WORK INSTRUCTION: Please output the records below in full, exactly as given, but without the images.

DATASET CONTENT:
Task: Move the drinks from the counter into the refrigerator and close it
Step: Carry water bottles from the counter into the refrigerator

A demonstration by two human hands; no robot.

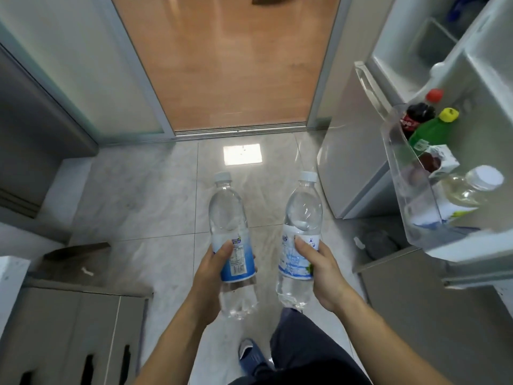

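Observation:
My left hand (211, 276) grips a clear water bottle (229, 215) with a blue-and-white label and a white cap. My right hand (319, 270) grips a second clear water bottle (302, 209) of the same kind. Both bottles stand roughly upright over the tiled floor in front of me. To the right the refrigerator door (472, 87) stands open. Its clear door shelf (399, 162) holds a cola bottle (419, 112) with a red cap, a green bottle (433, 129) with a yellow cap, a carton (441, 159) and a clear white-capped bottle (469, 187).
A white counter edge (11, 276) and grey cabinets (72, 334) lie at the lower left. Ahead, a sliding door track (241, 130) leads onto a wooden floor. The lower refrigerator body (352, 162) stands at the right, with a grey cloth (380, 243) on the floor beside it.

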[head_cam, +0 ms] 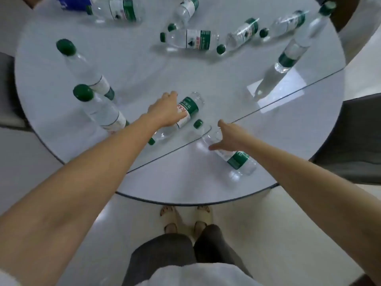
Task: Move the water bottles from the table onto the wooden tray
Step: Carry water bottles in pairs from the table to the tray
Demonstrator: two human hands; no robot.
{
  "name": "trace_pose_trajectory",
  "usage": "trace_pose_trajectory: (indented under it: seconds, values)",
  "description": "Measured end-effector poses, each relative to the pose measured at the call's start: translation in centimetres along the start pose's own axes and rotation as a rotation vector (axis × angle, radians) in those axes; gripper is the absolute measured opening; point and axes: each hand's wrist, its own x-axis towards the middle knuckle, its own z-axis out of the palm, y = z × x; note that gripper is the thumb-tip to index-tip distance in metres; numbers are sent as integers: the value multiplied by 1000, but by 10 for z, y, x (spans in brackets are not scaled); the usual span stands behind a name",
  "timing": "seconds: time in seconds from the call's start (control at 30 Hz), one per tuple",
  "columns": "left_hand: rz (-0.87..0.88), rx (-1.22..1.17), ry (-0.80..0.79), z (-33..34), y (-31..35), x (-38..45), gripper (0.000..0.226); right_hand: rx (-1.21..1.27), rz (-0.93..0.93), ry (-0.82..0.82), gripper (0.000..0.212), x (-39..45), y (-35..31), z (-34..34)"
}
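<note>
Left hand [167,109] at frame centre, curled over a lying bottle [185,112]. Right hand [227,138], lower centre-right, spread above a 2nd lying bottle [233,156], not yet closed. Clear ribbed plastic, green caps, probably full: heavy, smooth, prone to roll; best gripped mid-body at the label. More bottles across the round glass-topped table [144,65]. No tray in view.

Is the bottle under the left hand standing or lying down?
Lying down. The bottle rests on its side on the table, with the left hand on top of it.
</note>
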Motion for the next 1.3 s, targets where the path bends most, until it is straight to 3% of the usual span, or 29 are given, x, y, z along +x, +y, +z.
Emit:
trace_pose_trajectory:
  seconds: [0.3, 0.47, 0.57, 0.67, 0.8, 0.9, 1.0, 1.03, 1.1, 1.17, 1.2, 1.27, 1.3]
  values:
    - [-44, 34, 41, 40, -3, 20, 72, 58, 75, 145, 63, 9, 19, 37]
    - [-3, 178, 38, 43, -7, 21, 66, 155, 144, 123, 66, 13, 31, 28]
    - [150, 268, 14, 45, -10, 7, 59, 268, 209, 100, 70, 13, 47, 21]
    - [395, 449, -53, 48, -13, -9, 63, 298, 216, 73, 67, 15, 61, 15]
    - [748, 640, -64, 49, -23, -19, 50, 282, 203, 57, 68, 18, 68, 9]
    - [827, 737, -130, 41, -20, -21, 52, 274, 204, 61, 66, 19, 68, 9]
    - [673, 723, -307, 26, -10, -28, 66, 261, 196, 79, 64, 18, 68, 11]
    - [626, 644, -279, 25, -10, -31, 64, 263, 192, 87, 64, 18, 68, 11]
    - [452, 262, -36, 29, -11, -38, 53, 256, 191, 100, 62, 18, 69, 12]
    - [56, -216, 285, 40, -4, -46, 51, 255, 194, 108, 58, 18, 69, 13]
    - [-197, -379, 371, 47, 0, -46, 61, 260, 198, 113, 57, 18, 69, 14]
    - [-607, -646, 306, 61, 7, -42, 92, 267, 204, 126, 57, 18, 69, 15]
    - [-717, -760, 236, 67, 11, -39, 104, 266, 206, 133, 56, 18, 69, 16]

SOLUTION FOR THIS EXERCISE:
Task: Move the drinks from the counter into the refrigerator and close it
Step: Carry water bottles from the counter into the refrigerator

A demonstration by two human hands; no robot.


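Observation:
My left hand (211, 276) grips a clear water bottle (229, 215) with a blue-and-white label and a white cap. My right hand (319, 270) grips a second clear water bottle (302, 209) of the same kind. Both bottles stand roughly upright over the tiled floor in front of me. To the right the refrigerator door (472, 87) stands open. Its clear door shelf (399, 162) holds a cola bottle (419, 112) with a red cap, a green bottle (433, 129) with a yellow cap, a carton (441, 159) and a clear white-capped bottle (469, 187).
A white counter edge (11, 276) and grey cabinets (72, 334) lie at the lower left. Ahead, a sliding door track (241, 130) leads onto a wooden floor. The lower refrigerator body (352, 162) stands at the right, with a grey cloth (380, 243) on the floor beside it.
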
[head_cam, +0 ms] 
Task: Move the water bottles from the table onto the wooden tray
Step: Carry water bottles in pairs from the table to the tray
Demonstrator: two human hands; no robot.
{
  "name": "trace_pose_trajectory",
  "usage": "trace_pose_trajectory: (indented under it: seconds, values)",
  "description": "Measured end-effector poses, each relative to the pose measured at the call's start: translation in centimetres along the start pose's own axes and rotation as a rotation vector (axis × angle, radians) in those axes; gripper is the absolute measured opening; point and axes: each hand's wrist, its own x-axis towards the middle knuckle, its own z-axis out of the palm, y = z × x; note that gripper is the thumb-tip to index-tip distance in metres; numbers are sent as integers: the value multiplied by 1000, but by 10 for z, y, x (spans in brackets are not scaled); the usual span stands behind a name",
  "timing": "seconds: time in seconds from the call's start (control at 30 Hz), one per tuple",
  "columns": "left_hand: rz (-0.87..0.88), rx (-1.22..1.17), ry (-0.80..0.79), z (-33..34), y (-31..35), x (-38..45), gripper (0.000..0.226); right_hand: rx (-1.21..1.27), rz (-0.93..0.93), ry (-0.82..0.82), gripper (0.000..0.212), x (-39..45), y (-35..31), z (-34..34)"
}
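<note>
Left hand [167,109] at frame centre, curled over a lying bottle [185,112]. Right hand [227,138], lower centre-right, spread above a 2nd lying bottle [233,156], not yet closed. Clear ribbed plastic, green caps, probably full: heavy, smooth, prone to roll; best gripped mid-body at the label. More bottles across the round glass-topped table [144,65]. No tray in view.

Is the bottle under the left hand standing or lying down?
Lying down. The bottle rests on its side on the table, with the left hand on top of it.
</note>
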Motion for the next 1.3 s, targets where the path bends most, until it is straight to 3% of the usual span, or 29 are given, x, y, z along +x, +y, +z.
Emit:
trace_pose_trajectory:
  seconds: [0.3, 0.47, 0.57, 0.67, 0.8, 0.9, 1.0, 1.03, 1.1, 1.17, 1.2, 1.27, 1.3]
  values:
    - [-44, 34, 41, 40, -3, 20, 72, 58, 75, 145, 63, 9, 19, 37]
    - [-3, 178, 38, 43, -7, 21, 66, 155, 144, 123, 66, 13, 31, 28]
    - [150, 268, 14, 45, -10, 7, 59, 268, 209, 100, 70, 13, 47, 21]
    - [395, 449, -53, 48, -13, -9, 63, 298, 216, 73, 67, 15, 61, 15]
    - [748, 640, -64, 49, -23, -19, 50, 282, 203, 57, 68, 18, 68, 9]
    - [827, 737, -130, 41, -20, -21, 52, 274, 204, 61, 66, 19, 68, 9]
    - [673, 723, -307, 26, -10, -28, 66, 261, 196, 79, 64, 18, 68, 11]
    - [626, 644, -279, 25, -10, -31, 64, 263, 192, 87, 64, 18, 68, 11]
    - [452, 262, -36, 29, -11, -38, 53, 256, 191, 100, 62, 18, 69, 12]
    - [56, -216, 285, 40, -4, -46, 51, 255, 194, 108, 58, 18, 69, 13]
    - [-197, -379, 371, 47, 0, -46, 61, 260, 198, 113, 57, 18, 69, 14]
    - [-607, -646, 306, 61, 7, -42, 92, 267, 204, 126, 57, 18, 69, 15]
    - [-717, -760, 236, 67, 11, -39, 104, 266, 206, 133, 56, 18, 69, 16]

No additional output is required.